The team should determine whether the student actually committed the alleged violation, determine whether (1) the student's behavior was caused by the student's disability, and (2) whether the student's conduct was the result of inappropriate placement. Meeting discussions and conclusions should be recorded. The team must inform the parent of its decision that same day. Id.

2.  Notice of the school board hearing. The hearing notice sent to the student's parent should refer to the board policy or rule the student is accused of violating and a state that expulsion is being recommended. The notice must state the date, time, and place of the school board hearing and what evidence and witnesses the board plans to present at the hearing. The notice should also inform the parent of the parent's right to:

  • have counsel or representation present at the parent's choice and expense,
  • cross-examine witnesses against the student,
  • produce witnesses to testify,
  • receive copies of the documents supplied to board members, and
  • a closed (nonpublic) hearing.
3.  The school board hearing.
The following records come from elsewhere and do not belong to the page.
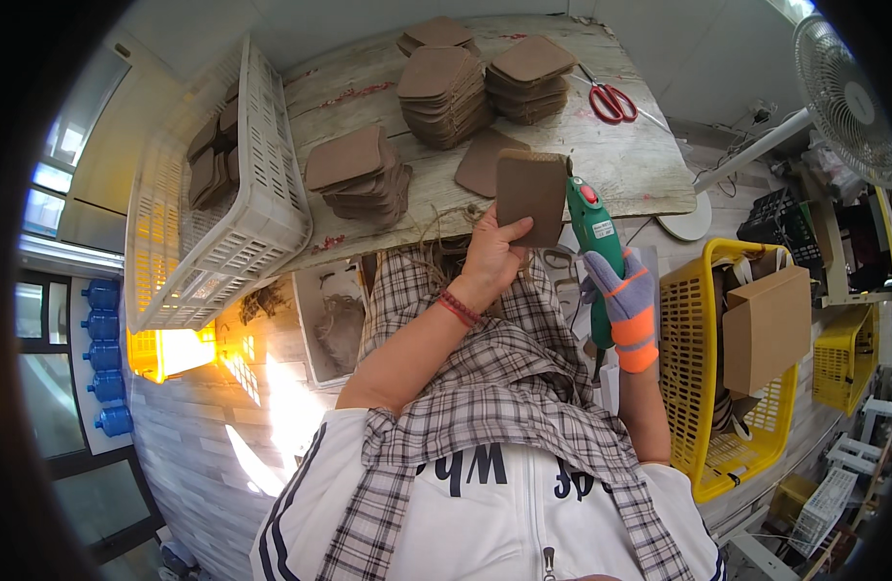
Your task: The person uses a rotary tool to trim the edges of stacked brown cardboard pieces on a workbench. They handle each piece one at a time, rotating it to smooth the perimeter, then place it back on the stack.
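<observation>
My left hand (492, 250), bare, pinches a flat brown pad (530, 198) with rounded corners by its lower part, thumb on its face. In a grey and orange glove, my right hand (626, 302) is wrapped round a green handheld power cutter (589, 221) with a red button. The cutter's tip is at the pad's right edge; whether it touches cannot be made out. Just beyond, another brown pad (479, 163) lies on the worn wooden table (354, 105). Stacks of similar pads (359, 167) stand around it, with two taller stacks (444, 95) (529, 76) farther back.
Red-handled scissors (613, 103) lie at the table's right. A white crate (272, 155) holding brown pieces stands on the left. To my right is a yellow crate (680, 378) with a cardboard box (768, 329), and a fan (846, 102) beyond. Below the table sits a bin (315, 360) with loose fibres.
</observation>
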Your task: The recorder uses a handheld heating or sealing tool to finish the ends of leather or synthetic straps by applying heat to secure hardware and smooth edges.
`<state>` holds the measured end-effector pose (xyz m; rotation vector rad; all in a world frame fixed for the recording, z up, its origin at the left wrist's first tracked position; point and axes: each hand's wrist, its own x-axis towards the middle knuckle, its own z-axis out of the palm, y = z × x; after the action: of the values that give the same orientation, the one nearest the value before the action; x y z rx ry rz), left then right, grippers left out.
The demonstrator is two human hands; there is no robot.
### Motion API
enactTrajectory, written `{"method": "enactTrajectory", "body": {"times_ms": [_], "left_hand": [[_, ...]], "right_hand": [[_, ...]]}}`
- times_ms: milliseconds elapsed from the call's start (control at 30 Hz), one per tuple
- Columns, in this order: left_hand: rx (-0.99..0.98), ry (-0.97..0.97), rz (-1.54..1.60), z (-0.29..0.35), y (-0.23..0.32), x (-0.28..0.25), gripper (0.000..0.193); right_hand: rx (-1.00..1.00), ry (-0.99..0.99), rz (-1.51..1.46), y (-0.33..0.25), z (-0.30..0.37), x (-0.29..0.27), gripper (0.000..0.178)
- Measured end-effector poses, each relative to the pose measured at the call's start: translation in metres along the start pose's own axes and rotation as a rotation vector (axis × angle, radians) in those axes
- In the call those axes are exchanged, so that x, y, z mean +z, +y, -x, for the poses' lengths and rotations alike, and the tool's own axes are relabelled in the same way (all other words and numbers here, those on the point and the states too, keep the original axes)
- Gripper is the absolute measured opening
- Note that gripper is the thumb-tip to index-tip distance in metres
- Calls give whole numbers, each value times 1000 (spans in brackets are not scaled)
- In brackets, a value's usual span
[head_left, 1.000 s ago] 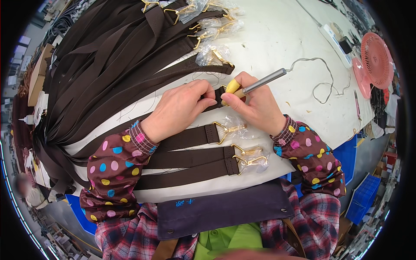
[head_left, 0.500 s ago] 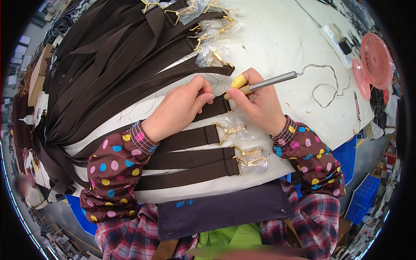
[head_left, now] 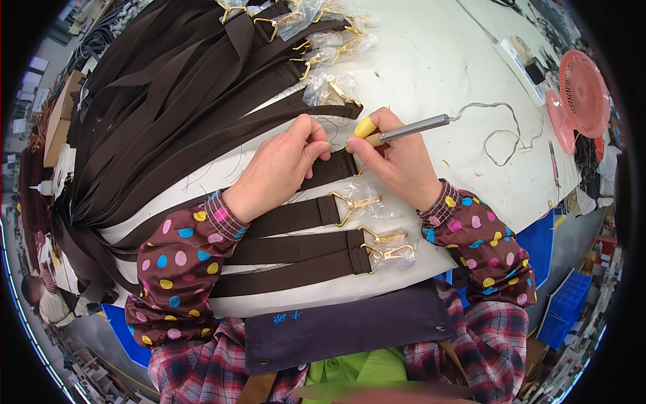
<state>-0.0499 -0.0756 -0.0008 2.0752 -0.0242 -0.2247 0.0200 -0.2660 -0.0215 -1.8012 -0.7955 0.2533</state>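
Observation:
My right hand point(head_left: 402, 160) grips a corded pen-shaped tool point(head_left: 414, 128), much like a soldering iron, with a grey metal barrel. A yellow cover point(head_left: 365, 128) wraps its index finger. The tool's tip, hidden by the fingers, is at the stitched end of a dark brown strap point(head_left: 333, 168). My left hand point(head_left: 272, 165) lies over this strap, thumb and forefinger pinched near its end; whatever they hold is too small to make out. Closer to me lie more brown straps point(head_left: 289, 249) with gold metal hooks point(head_left: 388, 252), partly wrapped in clear plastic.
A large heap of brown straps point(head_left: 155, 101) covers the left of the white table point(head_left: 431, 74). Loose threads lie between straps. To the right are the tool's thin cord point(head_left: 515, 128), a white power strip point(head_left: 518, 64), a pink fan point(head_left: 582, 87) and a slim pointed tool point(head_left: 554, 165).
My right hand and the pen-shaped tool have shifted slightly left, toward the left hand's fingertips. The left hand stays pinched over the strap, almost unmoved.

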Motion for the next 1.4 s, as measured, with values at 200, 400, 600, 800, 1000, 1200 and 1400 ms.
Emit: {"method": "enactTrajectory", "body": {"times_ms": [200,400,600,800,1000,1200,1400], "left_hand": [[-5,-3,4,-1,0,-1,11],[-88,12,22,1,9,-5,13],[213,51,-211,-2,-10,-5,18],[173,5,-311,-6,-9,-6,16],[233,102,-354,-6,-11,0,14],[218,80,-300,-6,-14,0,13],[198,51,-219,-7,-13,-2,11]], "right_hand": [[-7,-5,18,-1,-2,0,22],[-16,5,34,-5,-1,-2,22],[43,11,-82,-3,-1,0,23],[46,6,-55,-3,-1,0,24],[57,4,-83,-1,-2,1,24],[52,-5,-66,-3,-2,0,24],[33,-8,-64,-1,-2,1,25]]}}
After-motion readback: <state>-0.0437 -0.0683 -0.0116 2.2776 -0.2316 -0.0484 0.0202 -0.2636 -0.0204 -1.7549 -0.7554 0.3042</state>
At the hearing, the school board is not required to give a full statement of the student's rights and:

  • there is no right to have all witnesses sworn by a person authorized to give oaths,
  • there is no subpoena power to compel witnesses to be present and testify against their will,
  • there is no free legal assistance,
  • there is no requirement for a court reporter (the hearing will be recorded),
  • there is no right to know the identity of student informants, and
  • Iowa law does not require the recusal (non-participation) of a board member if the board member is biased in favor or against the student.
4.  After the hearing. The board deliberates in closed session before making its decision. After it has concluded its deliberations, the parent will be given the decision.

5.  Findings of fact and conclusions of law. The parent will receive a written copy of the board's findings that will state the evidence that led the board to believe the student committed the violation and the board's decision. 
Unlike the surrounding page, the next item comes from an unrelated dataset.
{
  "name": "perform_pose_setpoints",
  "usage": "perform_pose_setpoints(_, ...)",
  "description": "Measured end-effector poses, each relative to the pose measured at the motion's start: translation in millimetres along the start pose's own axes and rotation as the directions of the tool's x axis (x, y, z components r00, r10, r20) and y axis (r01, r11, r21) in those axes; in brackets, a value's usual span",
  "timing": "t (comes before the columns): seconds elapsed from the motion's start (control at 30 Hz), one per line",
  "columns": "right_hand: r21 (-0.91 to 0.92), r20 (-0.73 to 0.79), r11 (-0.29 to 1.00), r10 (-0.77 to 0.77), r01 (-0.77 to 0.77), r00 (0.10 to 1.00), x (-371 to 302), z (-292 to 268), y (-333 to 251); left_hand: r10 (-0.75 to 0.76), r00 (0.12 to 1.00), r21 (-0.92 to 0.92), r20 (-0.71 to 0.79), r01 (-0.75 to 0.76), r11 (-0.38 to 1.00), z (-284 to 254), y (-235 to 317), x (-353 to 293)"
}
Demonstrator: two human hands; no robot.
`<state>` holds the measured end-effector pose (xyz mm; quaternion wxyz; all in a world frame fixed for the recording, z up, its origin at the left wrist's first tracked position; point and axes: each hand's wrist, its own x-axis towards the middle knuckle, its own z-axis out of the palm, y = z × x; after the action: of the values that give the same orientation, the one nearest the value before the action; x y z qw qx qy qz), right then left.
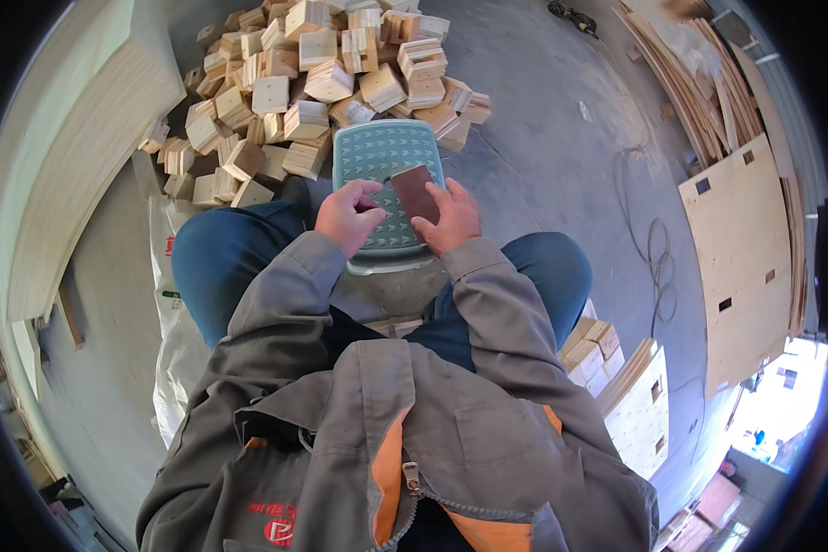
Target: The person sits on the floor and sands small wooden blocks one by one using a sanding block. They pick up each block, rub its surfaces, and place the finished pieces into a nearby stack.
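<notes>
"Concrete floor, workshop interior, seen from above. Which features rank largest?"

"At left, a pale stack of layered sheets; beyond the far edge of the stool, a loose pile of wooden blocks; at right, a panel with rectangular holes. Centrally, between the knees, stands the blue-green stool, its top studded in rows."

"And the hands?"

"Both lie above the stool top. Left hand, near the left edge: fingers curled, a gap between thumb and forefinger, nothing visibly gripped. Right hand, at the right edge: grasping, thumb laid across the face of the brown flat piece, fingers along its outer side."

"Where exactly is that piece?"

"Over the right half of the stool top, tilted, between the far and near edges. Whether it touches the studs cannot be told. Its material is uncertain; the matt brown face may be abrasive paper."

"Which step is represented?"

"Probably handling: the piece is being readied or adjusted in the fingers, with no block in either hand."

"What would the next move call for?"

"In judgement, a steady right-hand pinch, and the left fingertips meeting the piece's free left edge without bending it."
</notes>
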<state>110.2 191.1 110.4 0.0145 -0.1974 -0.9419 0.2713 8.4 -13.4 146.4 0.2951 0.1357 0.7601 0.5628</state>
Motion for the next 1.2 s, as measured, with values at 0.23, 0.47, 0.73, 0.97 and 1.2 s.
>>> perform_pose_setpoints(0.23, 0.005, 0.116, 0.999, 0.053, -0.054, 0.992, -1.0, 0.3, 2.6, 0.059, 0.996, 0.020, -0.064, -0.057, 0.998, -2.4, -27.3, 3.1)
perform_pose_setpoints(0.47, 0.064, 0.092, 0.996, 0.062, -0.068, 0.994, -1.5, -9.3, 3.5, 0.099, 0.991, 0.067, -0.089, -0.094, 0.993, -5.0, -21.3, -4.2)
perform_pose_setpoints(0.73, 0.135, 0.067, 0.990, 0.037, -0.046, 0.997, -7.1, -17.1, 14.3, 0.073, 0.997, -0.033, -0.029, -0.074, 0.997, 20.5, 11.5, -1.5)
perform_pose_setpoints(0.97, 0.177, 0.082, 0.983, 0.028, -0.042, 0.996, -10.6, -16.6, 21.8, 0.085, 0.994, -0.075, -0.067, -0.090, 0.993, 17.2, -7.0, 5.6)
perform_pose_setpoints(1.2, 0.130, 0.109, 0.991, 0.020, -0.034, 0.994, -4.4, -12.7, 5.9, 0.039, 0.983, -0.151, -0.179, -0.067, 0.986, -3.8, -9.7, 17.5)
6.  Appeal. A parent who disagrees with the decision of the school board may, within thirty days after the decision, appeal the decision to the Iowa State Board of Education. See Iowa Code 290.1.  The standard of review of such appeals requires the State Board to affirm the local board's decision unless it is "unreasonable and contrary to the best interest of education." See In re Jesse Bachman, 13 D.o.E. App. Dec. 363 (196). 

7. Services in Alternative Educational Placement. Under the Iowa Department of Education Rules of Special Education (281 I.A.C. 530) and the IDEA (20 U.S.C. § 1415(k)(1)(D), 34 C.F.R. § 300.530), a  student who is removed from his or her current placement based on a disciplinary violation, must continue to receive educational services to enable the child to continue to participate in the general educational curriculum, although in another setting, and to progress toward meeting the goals set out in the student's IEP. See 20 U.S.C. § 1415(k)(1)(D); 34 C.F.R. §300.530(c), (d)); 281 I.A.C. 41.530. The IDEA provides that the interim alternative educational setting shall be determined by the IEP Team (unless the student has committed a criminal offense and the juvenile court places the student in a facility), and the IEP Team determines appropriate services under § 300.530(d)(1), 34 C.F.R. § 300.530(d)(5). See also M.M. v. Special Sch. Dist. No. 1, 512 F.3d 455 (8th Cir. 2008). When a student has been removed to an alternate placement, the school district is not required to provide all services in the student's IEP. 

8.  Re-enrollment after expulsion. A student who has been expelled from public school and has not met the conditions of the expulsion, will not be permitted to enroll in a public school district until the board of directors of the school district approves, by a majority vote, the enrollment of the student. See Iowa Code § 282.4.